A complete answer includes every line below with the word "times".

DATASET EXCERPT START

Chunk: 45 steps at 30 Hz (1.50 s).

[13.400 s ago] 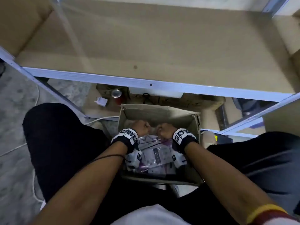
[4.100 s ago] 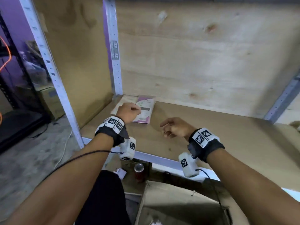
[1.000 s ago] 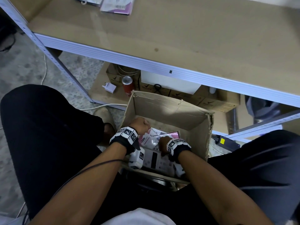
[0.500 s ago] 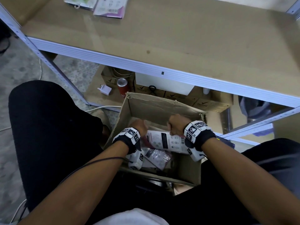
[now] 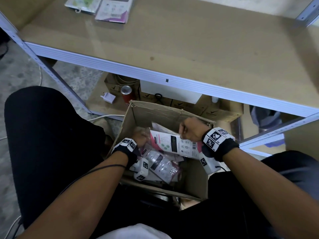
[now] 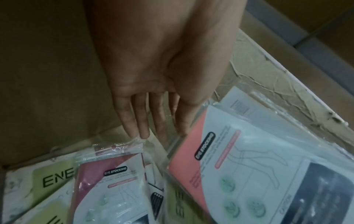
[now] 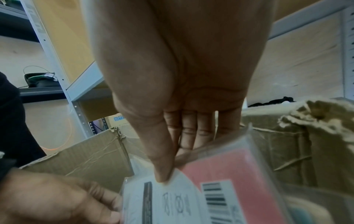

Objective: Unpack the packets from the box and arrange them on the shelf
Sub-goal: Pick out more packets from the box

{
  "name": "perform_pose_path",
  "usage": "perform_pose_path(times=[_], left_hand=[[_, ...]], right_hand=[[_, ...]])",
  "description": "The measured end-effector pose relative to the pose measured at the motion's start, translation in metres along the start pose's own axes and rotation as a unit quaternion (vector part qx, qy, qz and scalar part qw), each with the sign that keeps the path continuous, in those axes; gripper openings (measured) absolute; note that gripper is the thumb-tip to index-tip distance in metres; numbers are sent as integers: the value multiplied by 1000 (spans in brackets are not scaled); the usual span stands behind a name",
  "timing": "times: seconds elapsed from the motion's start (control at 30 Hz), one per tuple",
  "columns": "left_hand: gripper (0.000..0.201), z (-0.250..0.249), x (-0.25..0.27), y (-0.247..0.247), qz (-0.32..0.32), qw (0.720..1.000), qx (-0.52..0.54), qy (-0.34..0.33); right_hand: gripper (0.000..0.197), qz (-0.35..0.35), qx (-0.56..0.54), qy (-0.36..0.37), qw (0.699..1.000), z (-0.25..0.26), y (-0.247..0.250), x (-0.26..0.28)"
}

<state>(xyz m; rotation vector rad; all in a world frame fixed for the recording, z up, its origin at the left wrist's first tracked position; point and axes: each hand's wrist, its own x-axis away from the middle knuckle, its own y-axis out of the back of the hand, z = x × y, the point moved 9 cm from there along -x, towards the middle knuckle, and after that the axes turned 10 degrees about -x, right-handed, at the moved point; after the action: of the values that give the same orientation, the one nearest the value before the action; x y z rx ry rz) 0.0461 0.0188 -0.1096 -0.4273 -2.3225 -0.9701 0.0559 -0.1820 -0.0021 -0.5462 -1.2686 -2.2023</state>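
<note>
A seated person leans over an open brown cardboard box (image 5: pixel 160 116) wedged between dark-trousered knees, both hands inside it. The right hand (image 5: pixel 190 131) pinches the far edge of a clear-wrapped pink-and-white stocking packet (image 5: pixel 179 144) between thumb and fingers, holding it tilted over the rest of the contents at the box's far right; the right wrist view shows the thumb pressed on the packet's white printed face beside a barcode, the fingertips hidden behind the plastic. The left hand (image 5: pixel 140 136), lower at the box's left side, has straight, close-set fingers (image 6: pixel 141 122) reaching down to the crinkled plastic at the near corner of that same packet; whether they grip it cannot be told, since the tips blur into the wrap. Beneath lie more wrapped packets (image 6: pixel 107 181), maroon, pink and lime green, overlapping so that their number cannot be made out; part of the pile is covered by the wrist-worn cameras in the head view. On the brown board shelf (image 5: pixel 189 49) above and beyond the box, two flat packets (image 5: pixel 100 7) lie side by side at the far left, their far ends cut off by the frame. Under the shelf stand a red drink can (image 5: pixel 126 95), a white plug adapter (image 5: pixel 108 97) and low cartons, partly hidden by the shelf's white metal rail.
</note>
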Motion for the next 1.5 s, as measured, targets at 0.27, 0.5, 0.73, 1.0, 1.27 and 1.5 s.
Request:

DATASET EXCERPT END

● ANSWER TO THIS EXERCISE:
  "usage": "perform_pose_path(times=[_], left_hand=[[_, ...]], right_hand=[[_, ...]])",
  "timing": "times: seconds elapsed from the motion's start (control at 30 Hz), one per tuple",

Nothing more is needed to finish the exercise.